Supporters have argued that the brine water is filtered and recycled. But as a concerned citizen, Jenny Morgan of Westerville countered that the bill would allow it to be spread anywhere, and not tracked.



"Legislators are being told, 'This is really different from raw brine. Raw brine's the bad stuff, raw brine's the dirty stuff.' And yes, that is allowed on our roads some," she said. "I wish it wasn't."

Proponents of House Bill 282 say brine water should not be classified under the same cumbersome regulations as raw brine.

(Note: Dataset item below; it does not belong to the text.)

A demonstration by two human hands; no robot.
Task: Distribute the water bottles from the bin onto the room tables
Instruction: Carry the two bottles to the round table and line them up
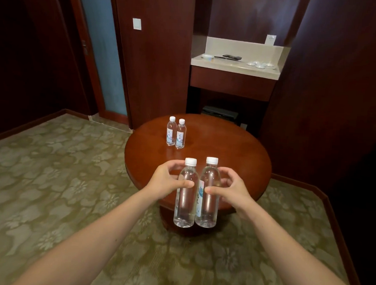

A House committee has not yet held a vote on the House bill. A first hearing was held on companion legislation in the Senate,
SB 171.

According to supporters, state testing has found applying brine water to roads poses a "negligible radiological health risk." Groff disagreed, noting that no long-term health studies or assessments describe it as safe.

"Toxic radioactive waste is just that," she said. "Radium-226 doesn't break down for 1,600 years. That's frightening. A bone-seeking, cancer-causing, radioactive material is a problem."

Morgan also said she thinks it's important to consider the ways brine can spread and contaminate soil, water, food and more.

"Children, families, spreading this on their driveway, spreading it on the sidewalk, tracking it in, breathing it in when it dries and turns to particulate matter," she said. "That's what I'm thinking about. It's just so upsetting."